▶ [Task item]: Transcribe only the lines of the listing below from the one holding "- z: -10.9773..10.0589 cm" through the one holding "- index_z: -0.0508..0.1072", inclusive, without any change.

-- Opening Marker --

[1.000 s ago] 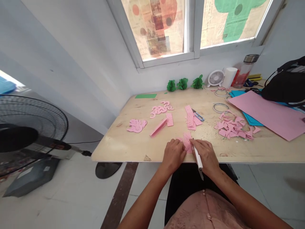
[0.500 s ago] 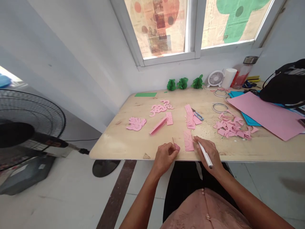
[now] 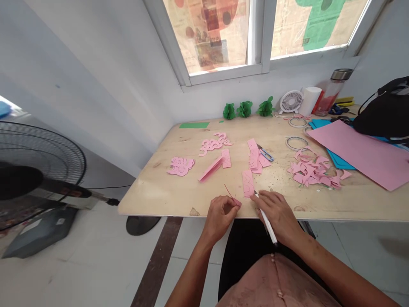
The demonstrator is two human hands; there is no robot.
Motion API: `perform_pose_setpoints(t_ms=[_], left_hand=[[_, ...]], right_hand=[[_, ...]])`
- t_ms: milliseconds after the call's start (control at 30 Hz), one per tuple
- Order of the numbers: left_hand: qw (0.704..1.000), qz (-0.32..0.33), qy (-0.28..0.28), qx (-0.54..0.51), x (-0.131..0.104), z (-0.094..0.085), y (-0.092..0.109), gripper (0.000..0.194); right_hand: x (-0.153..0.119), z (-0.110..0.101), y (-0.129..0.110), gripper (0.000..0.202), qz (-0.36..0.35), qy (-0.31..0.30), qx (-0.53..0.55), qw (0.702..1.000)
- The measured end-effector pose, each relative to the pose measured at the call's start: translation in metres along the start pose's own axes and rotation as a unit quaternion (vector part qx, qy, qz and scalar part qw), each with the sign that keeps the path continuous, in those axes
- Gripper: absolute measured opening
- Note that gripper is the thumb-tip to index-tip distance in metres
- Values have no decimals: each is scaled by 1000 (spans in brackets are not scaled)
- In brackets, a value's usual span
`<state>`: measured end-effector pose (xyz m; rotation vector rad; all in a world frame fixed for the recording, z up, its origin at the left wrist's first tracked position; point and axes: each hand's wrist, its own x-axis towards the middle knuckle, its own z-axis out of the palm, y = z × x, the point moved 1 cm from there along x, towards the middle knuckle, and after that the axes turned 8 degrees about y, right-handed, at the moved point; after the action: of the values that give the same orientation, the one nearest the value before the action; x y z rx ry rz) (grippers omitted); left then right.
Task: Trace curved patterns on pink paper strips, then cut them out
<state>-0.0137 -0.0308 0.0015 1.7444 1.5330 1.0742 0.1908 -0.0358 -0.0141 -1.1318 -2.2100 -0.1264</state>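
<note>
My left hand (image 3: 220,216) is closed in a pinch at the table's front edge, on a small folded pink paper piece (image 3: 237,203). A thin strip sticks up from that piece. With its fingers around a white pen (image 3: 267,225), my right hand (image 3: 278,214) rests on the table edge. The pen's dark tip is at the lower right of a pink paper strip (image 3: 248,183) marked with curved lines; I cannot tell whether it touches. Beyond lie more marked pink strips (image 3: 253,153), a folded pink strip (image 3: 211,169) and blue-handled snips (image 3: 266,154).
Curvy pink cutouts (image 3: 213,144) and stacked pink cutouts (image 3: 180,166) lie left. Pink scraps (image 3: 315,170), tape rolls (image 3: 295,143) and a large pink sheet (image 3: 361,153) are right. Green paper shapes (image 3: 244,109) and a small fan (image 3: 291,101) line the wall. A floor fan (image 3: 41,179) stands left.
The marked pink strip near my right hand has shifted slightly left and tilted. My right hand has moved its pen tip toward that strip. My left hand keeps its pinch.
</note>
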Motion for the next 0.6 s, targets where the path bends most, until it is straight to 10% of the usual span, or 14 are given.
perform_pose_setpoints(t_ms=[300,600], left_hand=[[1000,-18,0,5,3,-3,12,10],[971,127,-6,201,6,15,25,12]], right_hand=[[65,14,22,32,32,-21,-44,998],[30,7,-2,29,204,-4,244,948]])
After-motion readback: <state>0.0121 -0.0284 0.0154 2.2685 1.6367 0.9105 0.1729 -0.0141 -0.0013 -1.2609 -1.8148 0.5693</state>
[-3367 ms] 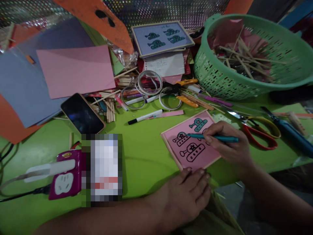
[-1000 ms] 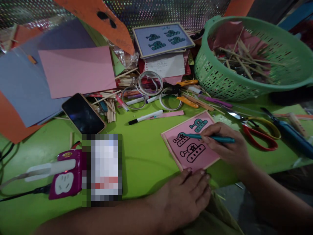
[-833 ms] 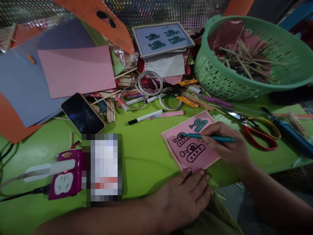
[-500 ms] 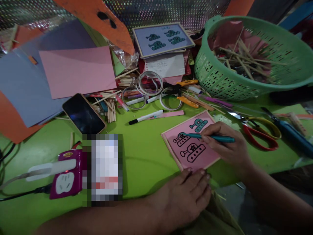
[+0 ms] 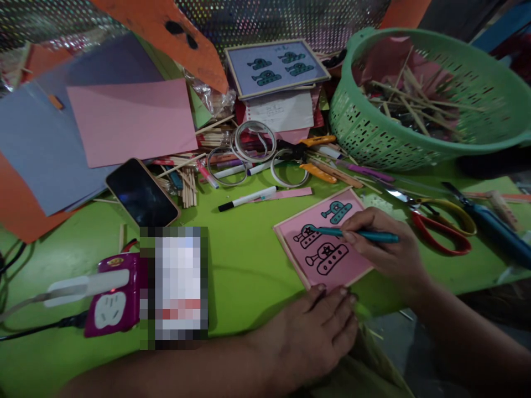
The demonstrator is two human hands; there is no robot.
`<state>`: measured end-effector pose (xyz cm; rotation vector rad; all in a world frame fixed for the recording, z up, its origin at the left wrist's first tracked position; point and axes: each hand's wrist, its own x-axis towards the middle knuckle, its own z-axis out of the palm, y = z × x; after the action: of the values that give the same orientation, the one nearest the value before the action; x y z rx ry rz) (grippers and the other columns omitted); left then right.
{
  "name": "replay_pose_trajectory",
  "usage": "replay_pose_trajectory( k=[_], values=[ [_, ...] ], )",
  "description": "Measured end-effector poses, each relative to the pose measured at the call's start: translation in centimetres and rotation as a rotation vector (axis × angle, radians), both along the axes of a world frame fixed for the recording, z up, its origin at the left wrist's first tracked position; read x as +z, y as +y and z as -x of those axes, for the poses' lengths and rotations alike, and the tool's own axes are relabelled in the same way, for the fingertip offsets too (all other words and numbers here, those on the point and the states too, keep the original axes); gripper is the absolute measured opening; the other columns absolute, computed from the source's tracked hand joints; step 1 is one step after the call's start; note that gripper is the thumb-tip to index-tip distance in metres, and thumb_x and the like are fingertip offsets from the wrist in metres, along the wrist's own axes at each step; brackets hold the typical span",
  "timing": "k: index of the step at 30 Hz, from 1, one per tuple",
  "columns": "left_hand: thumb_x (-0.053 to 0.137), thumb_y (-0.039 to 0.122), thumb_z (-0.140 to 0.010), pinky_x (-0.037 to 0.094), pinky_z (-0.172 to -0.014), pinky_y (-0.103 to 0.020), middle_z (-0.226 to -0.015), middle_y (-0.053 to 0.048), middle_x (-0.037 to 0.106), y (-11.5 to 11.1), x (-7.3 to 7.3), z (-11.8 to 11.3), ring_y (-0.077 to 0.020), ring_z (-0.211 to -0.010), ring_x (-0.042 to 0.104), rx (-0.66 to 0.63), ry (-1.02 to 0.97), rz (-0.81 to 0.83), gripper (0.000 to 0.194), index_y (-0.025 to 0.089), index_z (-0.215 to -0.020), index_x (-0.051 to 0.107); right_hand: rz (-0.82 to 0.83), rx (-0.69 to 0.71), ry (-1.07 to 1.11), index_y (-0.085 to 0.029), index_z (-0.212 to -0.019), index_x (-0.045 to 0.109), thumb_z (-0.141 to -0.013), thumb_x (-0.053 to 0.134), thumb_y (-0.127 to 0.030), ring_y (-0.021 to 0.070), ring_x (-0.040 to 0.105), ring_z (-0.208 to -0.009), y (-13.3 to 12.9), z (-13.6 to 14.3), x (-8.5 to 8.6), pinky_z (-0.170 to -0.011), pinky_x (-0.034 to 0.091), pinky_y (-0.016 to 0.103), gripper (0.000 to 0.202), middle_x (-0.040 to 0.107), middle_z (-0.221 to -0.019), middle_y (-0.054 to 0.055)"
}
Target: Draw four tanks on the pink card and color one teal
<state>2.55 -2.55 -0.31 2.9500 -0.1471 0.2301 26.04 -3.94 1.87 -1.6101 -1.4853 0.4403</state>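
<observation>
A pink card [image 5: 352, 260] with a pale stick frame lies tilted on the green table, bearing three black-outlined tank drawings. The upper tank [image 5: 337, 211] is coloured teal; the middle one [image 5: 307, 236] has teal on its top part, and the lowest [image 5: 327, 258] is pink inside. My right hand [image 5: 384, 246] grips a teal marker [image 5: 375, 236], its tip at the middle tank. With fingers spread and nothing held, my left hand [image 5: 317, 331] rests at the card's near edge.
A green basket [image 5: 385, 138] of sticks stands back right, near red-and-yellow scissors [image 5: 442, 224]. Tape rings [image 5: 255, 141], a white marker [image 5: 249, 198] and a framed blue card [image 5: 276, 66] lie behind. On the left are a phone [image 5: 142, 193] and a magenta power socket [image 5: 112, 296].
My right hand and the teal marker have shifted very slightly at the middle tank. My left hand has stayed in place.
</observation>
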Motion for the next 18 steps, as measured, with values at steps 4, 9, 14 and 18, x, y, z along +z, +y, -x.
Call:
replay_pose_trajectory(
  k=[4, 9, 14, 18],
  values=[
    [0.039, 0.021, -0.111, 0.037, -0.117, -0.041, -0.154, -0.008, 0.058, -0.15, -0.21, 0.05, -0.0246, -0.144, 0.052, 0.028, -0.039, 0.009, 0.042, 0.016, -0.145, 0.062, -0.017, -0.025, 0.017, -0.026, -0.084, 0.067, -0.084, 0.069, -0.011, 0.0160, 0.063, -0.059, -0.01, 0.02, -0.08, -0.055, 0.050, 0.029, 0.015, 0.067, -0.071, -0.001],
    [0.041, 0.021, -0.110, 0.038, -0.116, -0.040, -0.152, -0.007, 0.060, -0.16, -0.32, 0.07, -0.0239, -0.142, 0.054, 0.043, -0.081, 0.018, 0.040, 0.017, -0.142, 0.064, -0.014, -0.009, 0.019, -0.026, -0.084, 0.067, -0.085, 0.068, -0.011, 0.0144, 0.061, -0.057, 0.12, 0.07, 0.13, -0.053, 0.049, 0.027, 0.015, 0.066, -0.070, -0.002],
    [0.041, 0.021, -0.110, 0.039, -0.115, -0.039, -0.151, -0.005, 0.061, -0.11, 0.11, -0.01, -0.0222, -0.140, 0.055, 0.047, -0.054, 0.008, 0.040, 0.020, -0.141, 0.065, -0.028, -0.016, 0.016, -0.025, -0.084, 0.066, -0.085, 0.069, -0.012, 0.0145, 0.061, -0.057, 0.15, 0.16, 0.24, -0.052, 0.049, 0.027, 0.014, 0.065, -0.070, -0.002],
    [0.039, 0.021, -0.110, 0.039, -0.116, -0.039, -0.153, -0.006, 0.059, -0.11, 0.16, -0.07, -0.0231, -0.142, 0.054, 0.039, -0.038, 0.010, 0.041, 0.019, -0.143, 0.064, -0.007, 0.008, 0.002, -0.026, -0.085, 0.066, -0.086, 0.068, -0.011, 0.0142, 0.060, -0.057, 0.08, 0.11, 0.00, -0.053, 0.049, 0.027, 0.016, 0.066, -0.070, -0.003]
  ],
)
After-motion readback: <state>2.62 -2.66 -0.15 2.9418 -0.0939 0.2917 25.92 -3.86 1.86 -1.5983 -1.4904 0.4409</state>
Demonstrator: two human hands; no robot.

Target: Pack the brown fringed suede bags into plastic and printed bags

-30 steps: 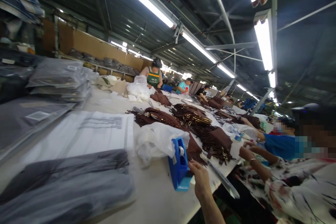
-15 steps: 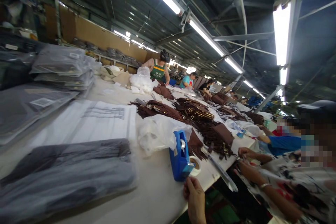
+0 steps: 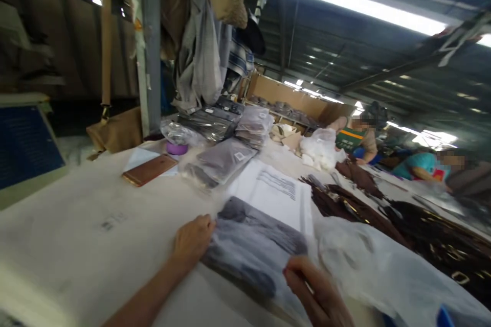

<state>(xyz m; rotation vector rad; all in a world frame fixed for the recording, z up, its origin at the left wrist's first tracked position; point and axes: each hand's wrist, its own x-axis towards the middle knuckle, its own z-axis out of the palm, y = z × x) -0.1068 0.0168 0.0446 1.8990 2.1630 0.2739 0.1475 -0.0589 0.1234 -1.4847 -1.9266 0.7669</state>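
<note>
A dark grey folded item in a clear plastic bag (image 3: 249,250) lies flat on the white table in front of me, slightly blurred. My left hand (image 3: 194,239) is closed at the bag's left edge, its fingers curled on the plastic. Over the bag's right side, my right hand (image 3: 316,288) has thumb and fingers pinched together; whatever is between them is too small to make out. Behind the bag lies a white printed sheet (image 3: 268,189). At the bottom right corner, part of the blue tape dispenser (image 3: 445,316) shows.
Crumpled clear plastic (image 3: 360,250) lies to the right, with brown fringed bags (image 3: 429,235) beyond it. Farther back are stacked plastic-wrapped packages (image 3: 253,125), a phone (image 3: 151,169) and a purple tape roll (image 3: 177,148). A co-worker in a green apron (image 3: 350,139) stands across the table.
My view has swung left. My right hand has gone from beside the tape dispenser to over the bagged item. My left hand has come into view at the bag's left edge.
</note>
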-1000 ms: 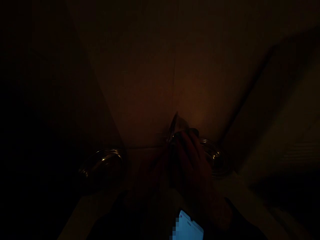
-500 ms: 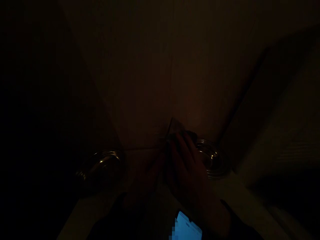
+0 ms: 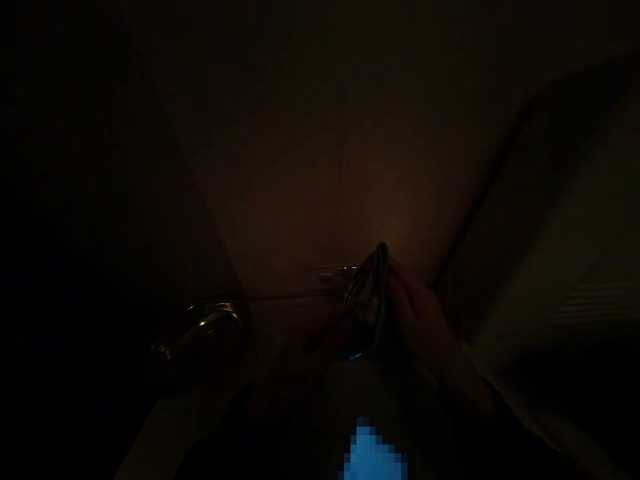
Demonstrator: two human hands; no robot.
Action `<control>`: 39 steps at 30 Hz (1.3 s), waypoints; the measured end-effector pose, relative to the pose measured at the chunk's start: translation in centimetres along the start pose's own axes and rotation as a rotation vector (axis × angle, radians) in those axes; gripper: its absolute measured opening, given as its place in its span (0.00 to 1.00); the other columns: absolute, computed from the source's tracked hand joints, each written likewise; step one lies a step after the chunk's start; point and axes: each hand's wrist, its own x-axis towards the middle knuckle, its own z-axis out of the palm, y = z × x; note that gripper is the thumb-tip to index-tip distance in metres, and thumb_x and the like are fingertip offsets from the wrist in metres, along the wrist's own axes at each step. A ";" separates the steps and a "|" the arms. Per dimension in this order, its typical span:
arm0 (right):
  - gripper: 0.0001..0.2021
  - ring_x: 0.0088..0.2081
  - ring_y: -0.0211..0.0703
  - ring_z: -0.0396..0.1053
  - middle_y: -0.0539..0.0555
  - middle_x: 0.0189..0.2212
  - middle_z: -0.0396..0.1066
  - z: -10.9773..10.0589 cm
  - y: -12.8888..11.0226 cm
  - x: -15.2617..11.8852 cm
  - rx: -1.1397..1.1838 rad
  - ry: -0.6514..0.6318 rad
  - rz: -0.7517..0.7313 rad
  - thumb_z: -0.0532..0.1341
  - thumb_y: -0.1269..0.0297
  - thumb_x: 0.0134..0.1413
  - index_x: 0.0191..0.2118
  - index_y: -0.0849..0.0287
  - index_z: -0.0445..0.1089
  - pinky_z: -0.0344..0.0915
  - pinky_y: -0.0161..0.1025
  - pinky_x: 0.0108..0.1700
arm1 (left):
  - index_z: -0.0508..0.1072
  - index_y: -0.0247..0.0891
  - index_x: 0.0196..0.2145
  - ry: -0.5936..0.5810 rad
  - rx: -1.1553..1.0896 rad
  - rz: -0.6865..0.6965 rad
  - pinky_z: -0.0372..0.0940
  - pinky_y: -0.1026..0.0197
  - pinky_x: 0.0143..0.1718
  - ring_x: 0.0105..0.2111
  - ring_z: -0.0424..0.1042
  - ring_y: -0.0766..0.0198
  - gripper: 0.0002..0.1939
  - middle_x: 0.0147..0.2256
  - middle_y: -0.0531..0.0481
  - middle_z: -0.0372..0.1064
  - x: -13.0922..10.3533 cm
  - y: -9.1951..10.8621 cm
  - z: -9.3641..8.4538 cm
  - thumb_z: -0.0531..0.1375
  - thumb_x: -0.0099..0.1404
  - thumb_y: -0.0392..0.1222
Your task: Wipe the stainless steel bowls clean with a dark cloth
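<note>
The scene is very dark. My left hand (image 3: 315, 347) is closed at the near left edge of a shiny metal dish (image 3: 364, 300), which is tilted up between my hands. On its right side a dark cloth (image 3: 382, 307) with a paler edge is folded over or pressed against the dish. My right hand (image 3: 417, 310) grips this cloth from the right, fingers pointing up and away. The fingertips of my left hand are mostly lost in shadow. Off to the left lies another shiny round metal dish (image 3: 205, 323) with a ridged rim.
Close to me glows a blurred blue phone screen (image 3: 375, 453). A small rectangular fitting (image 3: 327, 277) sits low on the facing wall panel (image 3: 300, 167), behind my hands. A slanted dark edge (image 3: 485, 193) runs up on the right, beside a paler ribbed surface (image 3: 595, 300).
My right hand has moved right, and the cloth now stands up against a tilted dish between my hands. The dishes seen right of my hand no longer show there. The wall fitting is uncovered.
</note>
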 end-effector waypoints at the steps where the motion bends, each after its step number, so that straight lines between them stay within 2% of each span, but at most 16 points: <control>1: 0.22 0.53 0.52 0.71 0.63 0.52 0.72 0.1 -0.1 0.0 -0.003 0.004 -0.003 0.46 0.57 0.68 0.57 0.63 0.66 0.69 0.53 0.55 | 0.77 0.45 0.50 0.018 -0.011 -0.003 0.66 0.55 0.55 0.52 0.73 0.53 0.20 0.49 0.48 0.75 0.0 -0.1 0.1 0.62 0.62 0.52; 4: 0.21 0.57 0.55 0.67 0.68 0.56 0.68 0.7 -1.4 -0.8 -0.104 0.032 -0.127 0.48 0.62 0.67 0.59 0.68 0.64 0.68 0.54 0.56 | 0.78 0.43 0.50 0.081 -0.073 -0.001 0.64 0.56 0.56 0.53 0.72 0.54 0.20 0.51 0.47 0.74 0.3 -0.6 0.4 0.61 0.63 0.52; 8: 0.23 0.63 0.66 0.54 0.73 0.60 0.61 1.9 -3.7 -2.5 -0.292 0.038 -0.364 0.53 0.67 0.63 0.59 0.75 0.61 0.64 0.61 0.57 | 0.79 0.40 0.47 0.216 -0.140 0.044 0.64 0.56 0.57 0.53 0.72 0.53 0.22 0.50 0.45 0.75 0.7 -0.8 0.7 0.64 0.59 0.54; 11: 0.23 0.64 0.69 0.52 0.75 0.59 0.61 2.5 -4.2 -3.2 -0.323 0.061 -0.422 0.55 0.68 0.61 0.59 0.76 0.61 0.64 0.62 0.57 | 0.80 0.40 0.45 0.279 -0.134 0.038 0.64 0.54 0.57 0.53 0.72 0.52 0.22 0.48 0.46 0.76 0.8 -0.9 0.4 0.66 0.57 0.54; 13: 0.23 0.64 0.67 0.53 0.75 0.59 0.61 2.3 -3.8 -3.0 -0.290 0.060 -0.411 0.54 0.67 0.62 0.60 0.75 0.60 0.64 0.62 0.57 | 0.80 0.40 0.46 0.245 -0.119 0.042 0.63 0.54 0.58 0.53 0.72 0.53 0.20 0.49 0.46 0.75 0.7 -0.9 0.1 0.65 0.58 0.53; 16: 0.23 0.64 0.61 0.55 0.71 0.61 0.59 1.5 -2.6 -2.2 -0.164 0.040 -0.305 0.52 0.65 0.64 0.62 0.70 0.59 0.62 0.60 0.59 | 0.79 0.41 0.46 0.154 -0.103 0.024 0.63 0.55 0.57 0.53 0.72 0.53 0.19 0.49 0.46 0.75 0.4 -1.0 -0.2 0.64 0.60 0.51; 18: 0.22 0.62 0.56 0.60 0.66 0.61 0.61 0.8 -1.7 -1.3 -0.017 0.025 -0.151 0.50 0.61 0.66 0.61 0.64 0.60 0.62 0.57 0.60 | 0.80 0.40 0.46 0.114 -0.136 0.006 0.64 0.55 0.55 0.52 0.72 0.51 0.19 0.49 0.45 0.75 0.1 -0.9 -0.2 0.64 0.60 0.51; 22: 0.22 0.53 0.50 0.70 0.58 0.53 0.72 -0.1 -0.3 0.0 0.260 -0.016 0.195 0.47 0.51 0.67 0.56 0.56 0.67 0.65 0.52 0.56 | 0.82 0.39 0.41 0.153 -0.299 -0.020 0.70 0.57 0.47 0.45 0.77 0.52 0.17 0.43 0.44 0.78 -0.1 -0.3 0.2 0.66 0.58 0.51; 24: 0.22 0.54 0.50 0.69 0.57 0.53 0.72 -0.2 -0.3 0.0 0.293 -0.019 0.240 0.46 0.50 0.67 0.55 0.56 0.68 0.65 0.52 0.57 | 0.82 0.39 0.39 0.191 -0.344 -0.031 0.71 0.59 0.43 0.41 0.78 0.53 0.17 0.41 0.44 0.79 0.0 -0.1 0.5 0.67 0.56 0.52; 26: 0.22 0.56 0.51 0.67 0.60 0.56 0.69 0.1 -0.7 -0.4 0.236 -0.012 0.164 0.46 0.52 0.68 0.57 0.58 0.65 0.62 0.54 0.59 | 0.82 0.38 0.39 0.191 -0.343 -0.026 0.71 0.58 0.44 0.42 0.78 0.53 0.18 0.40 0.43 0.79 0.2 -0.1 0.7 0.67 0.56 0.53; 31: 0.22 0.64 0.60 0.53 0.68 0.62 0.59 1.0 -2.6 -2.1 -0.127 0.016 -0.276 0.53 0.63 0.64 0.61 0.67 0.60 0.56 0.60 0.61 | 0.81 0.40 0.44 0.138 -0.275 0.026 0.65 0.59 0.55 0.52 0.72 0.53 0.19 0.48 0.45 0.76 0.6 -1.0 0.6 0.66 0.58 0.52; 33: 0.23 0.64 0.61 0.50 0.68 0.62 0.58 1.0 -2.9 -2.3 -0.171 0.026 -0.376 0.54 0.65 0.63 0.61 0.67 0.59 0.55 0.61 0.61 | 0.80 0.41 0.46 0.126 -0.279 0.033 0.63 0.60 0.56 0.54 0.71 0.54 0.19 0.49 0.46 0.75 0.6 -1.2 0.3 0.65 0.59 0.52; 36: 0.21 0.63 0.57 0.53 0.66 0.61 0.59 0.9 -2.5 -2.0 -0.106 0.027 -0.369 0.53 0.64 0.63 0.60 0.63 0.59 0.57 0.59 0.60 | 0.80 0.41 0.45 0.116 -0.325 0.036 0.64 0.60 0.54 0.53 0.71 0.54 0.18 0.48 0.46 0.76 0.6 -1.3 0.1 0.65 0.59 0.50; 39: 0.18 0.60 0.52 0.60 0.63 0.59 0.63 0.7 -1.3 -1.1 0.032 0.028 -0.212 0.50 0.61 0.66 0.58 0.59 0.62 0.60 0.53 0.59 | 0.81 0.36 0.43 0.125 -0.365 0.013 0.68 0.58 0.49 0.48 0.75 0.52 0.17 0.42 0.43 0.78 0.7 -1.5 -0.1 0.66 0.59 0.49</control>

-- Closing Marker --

▶ [Answer]:
  - z: -10.9773..10.0589 cm
  - y: -12.8888..11.0226 cm
  - x: -15.2617..11.8852 cm
  - rx: -1.1397..1.1838 rad
  - ry: -0.6514..0.6318 rad
  - rz: -0.7517..0.7313 rad
  - thumb_z: -0.0532..0.1341
  - thumb_y: -0.1269..0.0297
  - thumb_x: 0.0134..0.1413
  - index_x: 0.0191..0.2118
  - index_y: -0.0849..0.0287
  - index_z: -0.0445..0.1089
  - pinky_z: -0.0344..0.0915
  - pinky_y: -0.0161..0.1025
  - pinky_x: 0.0108..0.1700
arm1 (left):
  - index_z: -0.0508..0.1072

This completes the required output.